Jamaica wants UNESCO designations for other music forms
Entertainment minister Olivia ‘Babsy’ Grange says her ministry will be applying to the United Nations Educational, Scientific and Cultural Organization (UNESCO) for World Heritage designations and inscriptions of other genres of music.
UNESCO, the world body’s cultural and scientific agency, last year added reggae to its collection of “intangible cultural heritage” deemed worthy of protection and promotion.
“We intend to nominate the different genres. There are different categories for which they can be nominated,” she said.
Jamaica has created no fewer than seven genres of music, the most current being dancehall.
The minister said that kumina, a Jamaican ritual brought to the island in the 1840s to 1860s by indentured labourers of Congo in Africa, will be submitted to UNESCO.

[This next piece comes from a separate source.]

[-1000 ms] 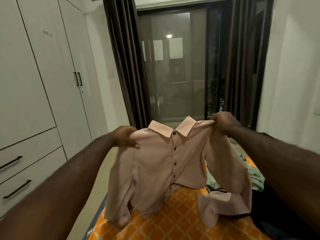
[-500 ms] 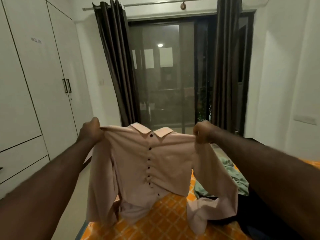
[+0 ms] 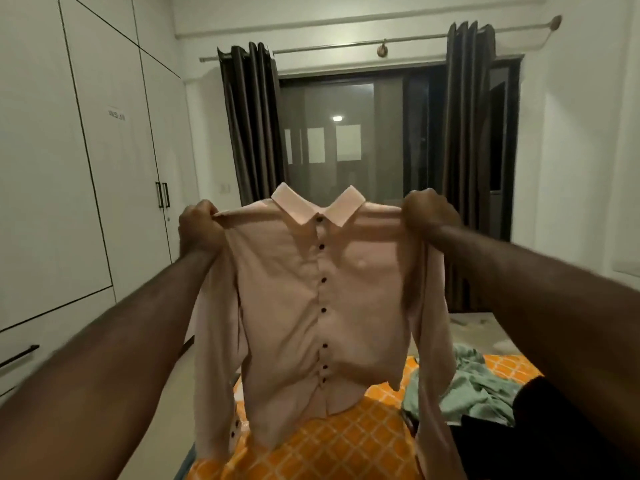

“For kumina, there is a possible threat of it disappearing because it is not passed on sufficiently from one generation to the next, so we will be sending that in; also revival and mento, which was our first pop music,” Grange said.’
Meanwhile, the minister said “UNESCO monitors wherever an inscription is successfully inscribed, and you have to report regularly.
“They monitor what we do, and for reggae, they will be monitoring and we have to keep an inventory of how we are developing the music. We have to have some kind of report in terms of how stakeholders are involved. There are commitments which we have to fulfil for any inscription by UNESCO,” the minister said.
Grange said that a nomination document has been submitted for the inscription of Port Royal on the World Heritage List.
Port Royal, a town located at the end of the Palisadoes strip in Kingston and former home to pirates during the 17th century, has been on UNESCO’s World Heritage Tentative List since February 2009. She said the ministry should receive a response in July.